Uma das manifestantes, uma menina de 16 anos, foi abusada sexualmente enquanto estava sob custódia das forças de segurança. Irã De acordo com um grupo de direitos humanos, milhares de pessoas foram mortas durante a revolta nacional.

Duas pessoas detidas na cidade de Kermanshah, no oeste do Irão, uma das quais era uma criança, disseram à Rede de Direitos Humanos do Curdistão (KHRN) que foram abusadas sexualmente pela polícia de choque durante a sua detenção.

“Durante a transferência, as forças de segurança tocaram seu corpo com bastões. Eles o espancaram e aplicaram pressão com bastões na região anal através de suas roupas”, disse Rabin Rahmani da KHRN, que está em contato com fontes próximas à família do menor.

Devido ao contínuo bloqueio de comunicações no Irão, nem os grupos de defesa dos direitos humanos nem o Guardian conseguiram obter mais informações sobre as condições actuais dos indivíduos.

Grupos de defesa dos direitos humanos expressaram receio de que mais de 20 mil manifestantes tenham sido detidos desde o início dos protestos no final de Dezembro.

Durante protestos em todo o país em 2022, detidos relataram estupro, espancamento e tortura de uma mulher pela polícia contando ao guardião Seus interrogadores vendaram-na e agrediram-na sexualmente.

De acordo com a Agência de Notícias dos Activistas dos Direitos Humanos, sediada nos EUA, 3.766 pessoas foram mortas desde que os actuais protestos começaram no final de Dezembro e 8.949 outras mortes estão sob investigação.

O grupo curdo de direitos humanos Hengaw, com sede na Noruega, disse que Sholay Sotoudeh, um A mulher grávida de LangerudEla foi morta junto com seu filho ainda não nascido depois que o exército abriu fogo contra manifestantes no noroeste do Irã, em 10 de janeiro.

Nos últimos distúrbios, pelo menos um manifestante, Soran Faizizadeh, de 40 anos, morreu em consequência de tortura enquanto estava sob custódia. De acordo com Para Hengau. Afirmou que Faizizadeh foi detido durante os protestos de 7 de janeiro e que a sua família foi informada da sua morte dois dias depois.

Soran Faizizadeh, 40 anos, morreu em consequência de tortura enquanto estava detido. Fotografia: O Guardião

“Seu corpo era quase irreconhecível devido aos ferimentos causados ​​por golpes repetidos”, disse Avyar Shekhi, de Hengaon. Ele disse que a família “teve que pagar enormes quantias de dinheiro às autoridades para recuperar seu corpo”.

Numa mensagem ao Guardian, um familiar próximo de Feyzadeh disse que foi impedido de regressar a casa para assistir ao funeral. “A cidade (Saqqez, no oeste do Irão) foi militarizada e o movimento foi completamente restringido”, disse o familiar. “Eu queria ficar com minha família durante esse período, mas eles não permitiram. Eles não permitiram que ninguém ficasse com nossa família. Eles o mataram. Eles mataram Soran de forma muito brutal.”

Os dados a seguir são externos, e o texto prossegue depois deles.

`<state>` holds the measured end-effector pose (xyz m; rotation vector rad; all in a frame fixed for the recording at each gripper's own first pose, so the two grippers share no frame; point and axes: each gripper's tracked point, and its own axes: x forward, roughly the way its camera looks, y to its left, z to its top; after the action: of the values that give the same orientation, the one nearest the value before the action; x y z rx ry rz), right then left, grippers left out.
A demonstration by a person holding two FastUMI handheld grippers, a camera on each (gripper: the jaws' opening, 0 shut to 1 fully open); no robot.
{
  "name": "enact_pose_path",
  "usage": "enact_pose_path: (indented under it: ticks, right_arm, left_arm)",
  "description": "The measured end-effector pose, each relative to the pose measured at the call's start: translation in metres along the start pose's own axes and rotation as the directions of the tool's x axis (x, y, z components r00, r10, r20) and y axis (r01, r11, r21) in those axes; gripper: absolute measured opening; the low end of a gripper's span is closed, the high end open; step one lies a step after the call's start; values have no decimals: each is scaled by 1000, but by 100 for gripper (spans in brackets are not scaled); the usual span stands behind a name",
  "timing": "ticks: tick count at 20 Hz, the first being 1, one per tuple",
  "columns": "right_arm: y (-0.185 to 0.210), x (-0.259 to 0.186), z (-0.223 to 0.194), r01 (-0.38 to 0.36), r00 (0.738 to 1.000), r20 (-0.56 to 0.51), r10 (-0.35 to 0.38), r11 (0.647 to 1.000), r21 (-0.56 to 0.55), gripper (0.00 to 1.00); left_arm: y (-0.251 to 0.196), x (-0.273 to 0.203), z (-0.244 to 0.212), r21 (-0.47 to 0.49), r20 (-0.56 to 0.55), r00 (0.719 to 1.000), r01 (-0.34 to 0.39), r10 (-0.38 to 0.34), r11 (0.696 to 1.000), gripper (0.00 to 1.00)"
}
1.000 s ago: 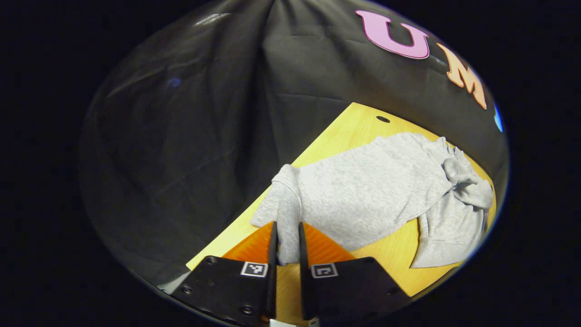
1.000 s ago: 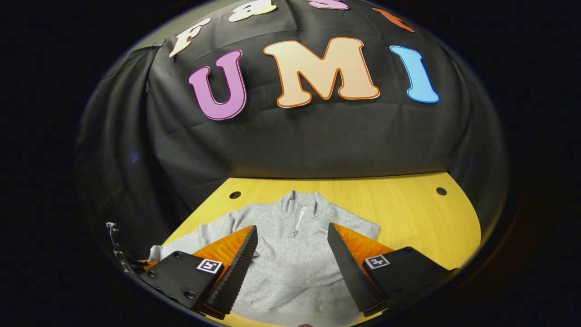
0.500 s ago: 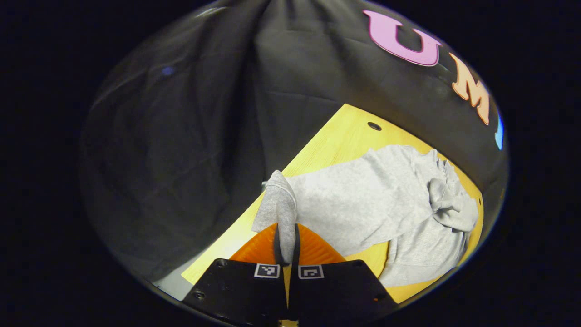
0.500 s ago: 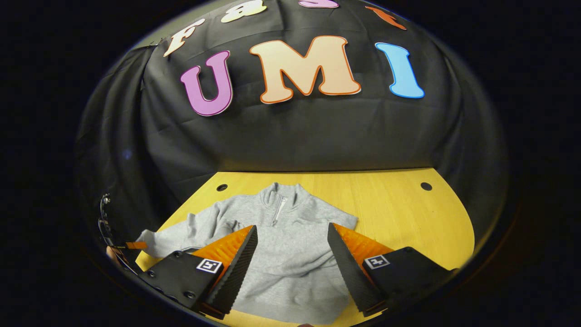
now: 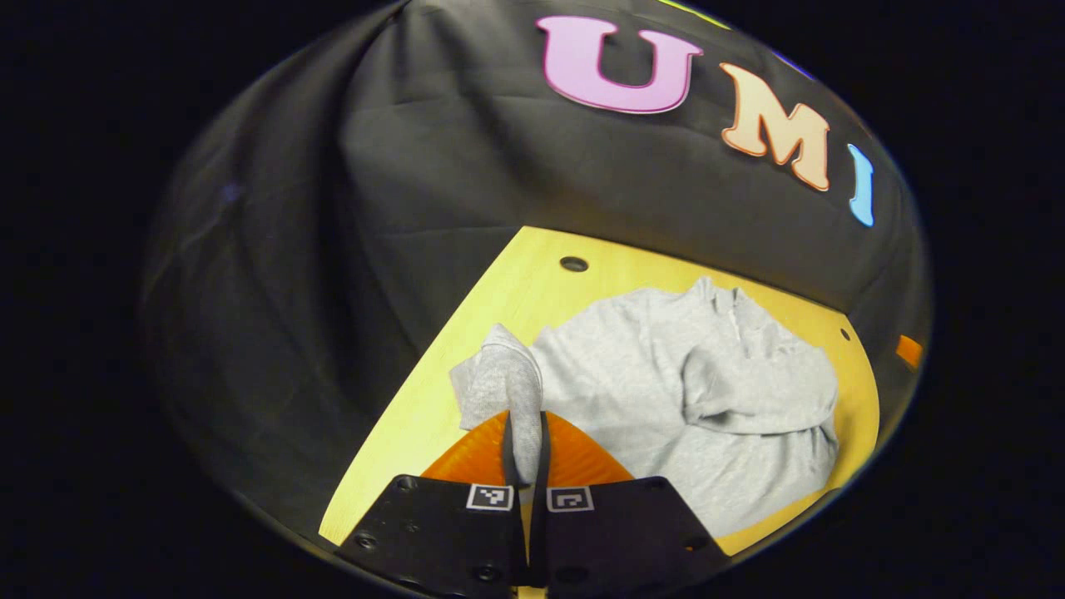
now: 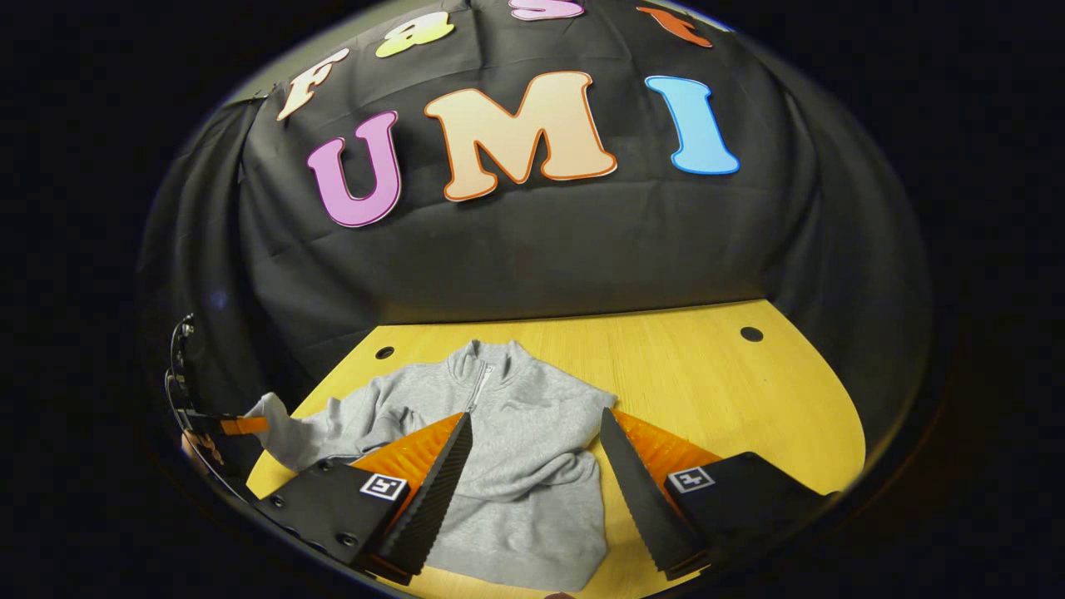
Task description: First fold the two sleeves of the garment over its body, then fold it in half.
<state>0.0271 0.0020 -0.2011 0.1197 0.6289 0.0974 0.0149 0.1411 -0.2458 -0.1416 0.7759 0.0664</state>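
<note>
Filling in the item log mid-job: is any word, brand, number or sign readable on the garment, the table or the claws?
Garment: none; no print or tag is visible.
Table: none; bare wood with small holes.
Left claw and right claw: black-and-white square markers, patterns only, no letters or numbers.

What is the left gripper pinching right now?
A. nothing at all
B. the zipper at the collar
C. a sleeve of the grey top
C: in the left gripper view, the left gripper has both fingers closed on the grey sleeve, lifted off the yellow table.
</note>
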Motion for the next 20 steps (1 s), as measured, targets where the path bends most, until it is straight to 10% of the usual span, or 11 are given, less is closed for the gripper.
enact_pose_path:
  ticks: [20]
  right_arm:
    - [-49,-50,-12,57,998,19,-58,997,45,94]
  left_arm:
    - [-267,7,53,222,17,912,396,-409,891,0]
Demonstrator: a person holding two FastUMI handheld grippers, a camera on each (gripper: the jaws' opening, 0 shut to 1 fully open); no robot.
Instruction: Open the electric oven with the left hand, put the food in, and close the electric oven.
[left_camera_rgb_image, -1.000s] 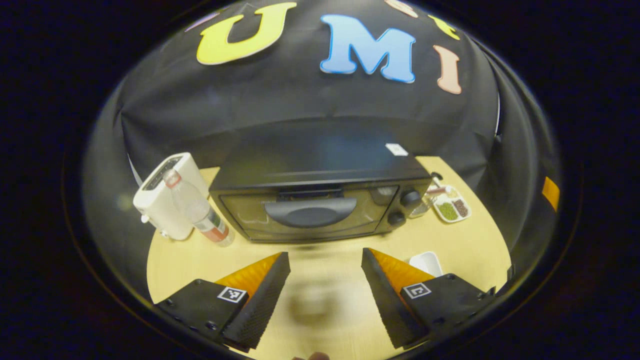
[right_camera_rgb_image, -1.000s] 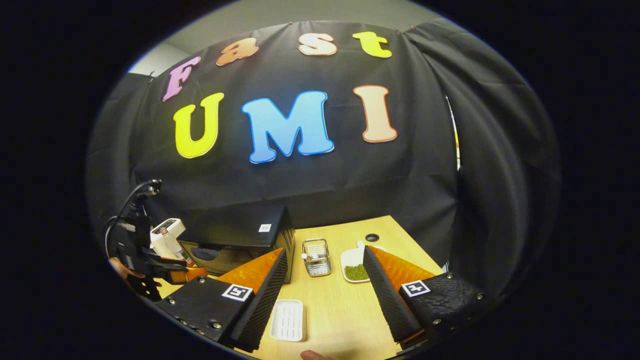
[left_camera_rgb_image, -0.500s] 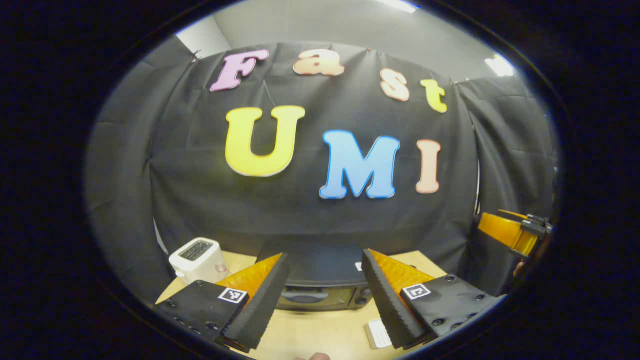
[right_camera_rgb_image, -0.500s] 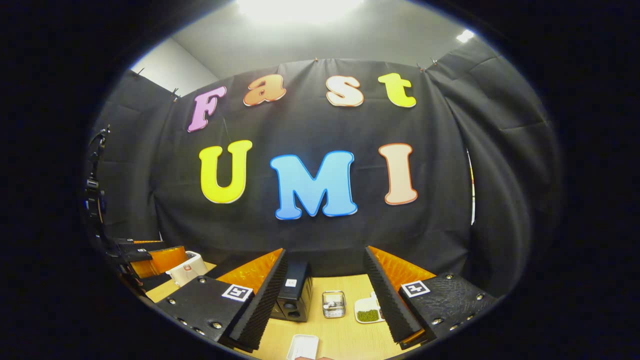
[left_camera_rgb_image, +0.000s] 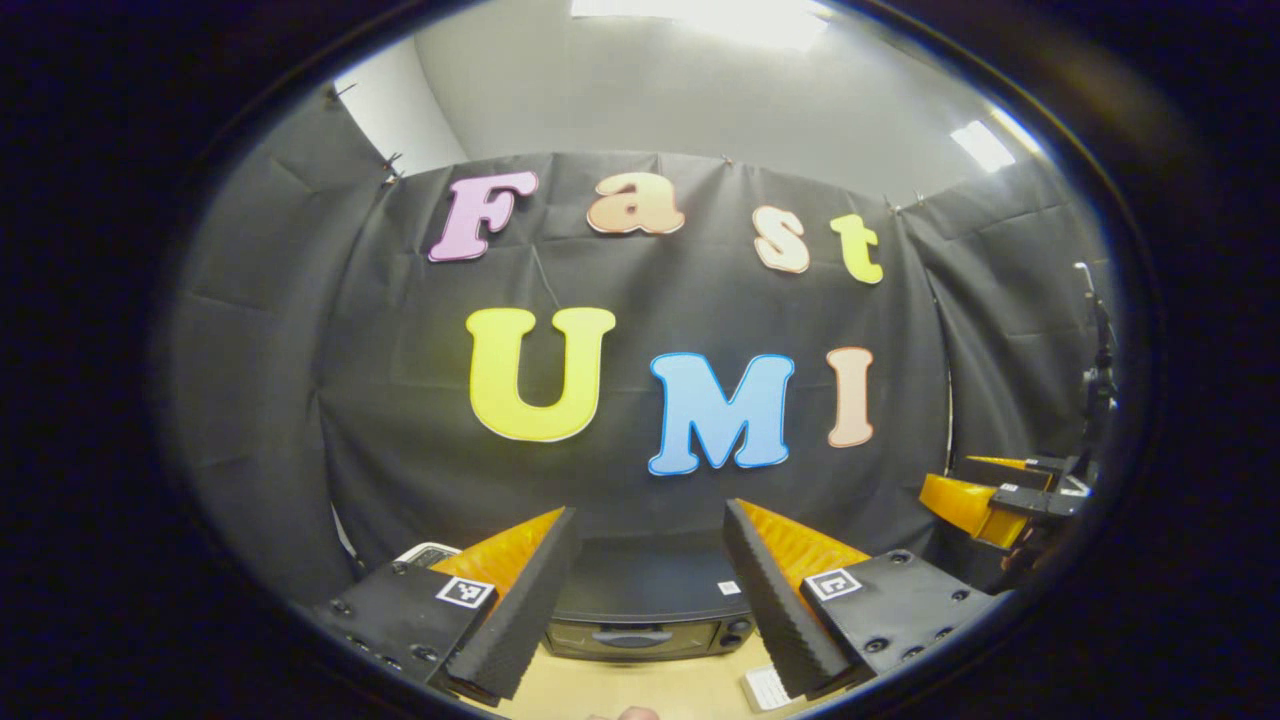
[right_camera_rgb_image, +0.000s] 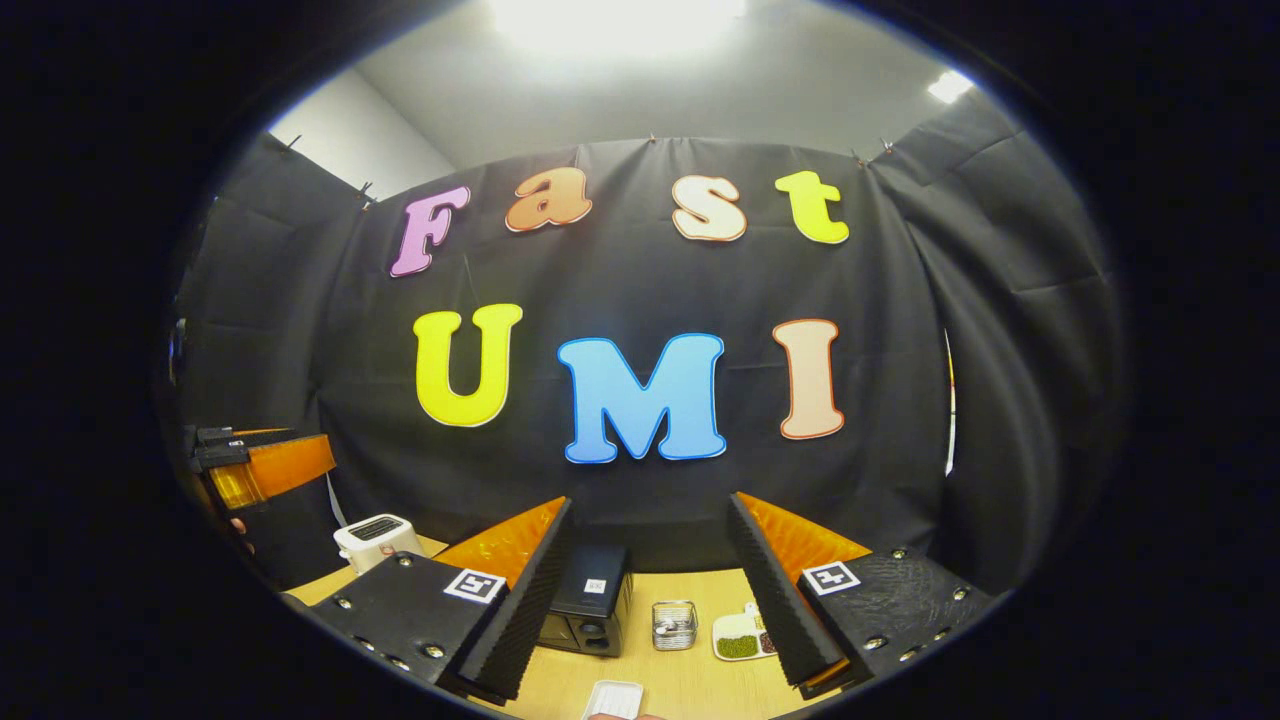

Rahmani disse que estavam investigando mais dois relatos de mortes supostamente sob custódia das forças de segurança. Um deles é uma mulher de Kermanshah e o outro é um homem da cidade de Marivan. Os apagões da Internet tornaram impossível entrevistar manifestantes dentro do Irão.

O Centro Abdurrahman Boroumand para os Direitos Humanos no Irão, com sede nos EUA, documentou os casos de mais de 549 manifestantes, incluindo 51 mulheres, que foram transferidos para a Prisão Central de Yazd, e manifestou extrema preocupação com a vida dos detidos.

“À medida que os protestos de rua diminuíram, as prisões arbitrárias aumentaram e o risco de tortura dos detidos aumentou”, disse Roya Boroumand, diretora executiva do centro. “Ao longo das últimas décadas, documentámos numerosos casos de mortes sob custódia, bem como de graves torturas físicas e psicológicas, incluindo espancamentos, espancamentos e agressões sexuais.”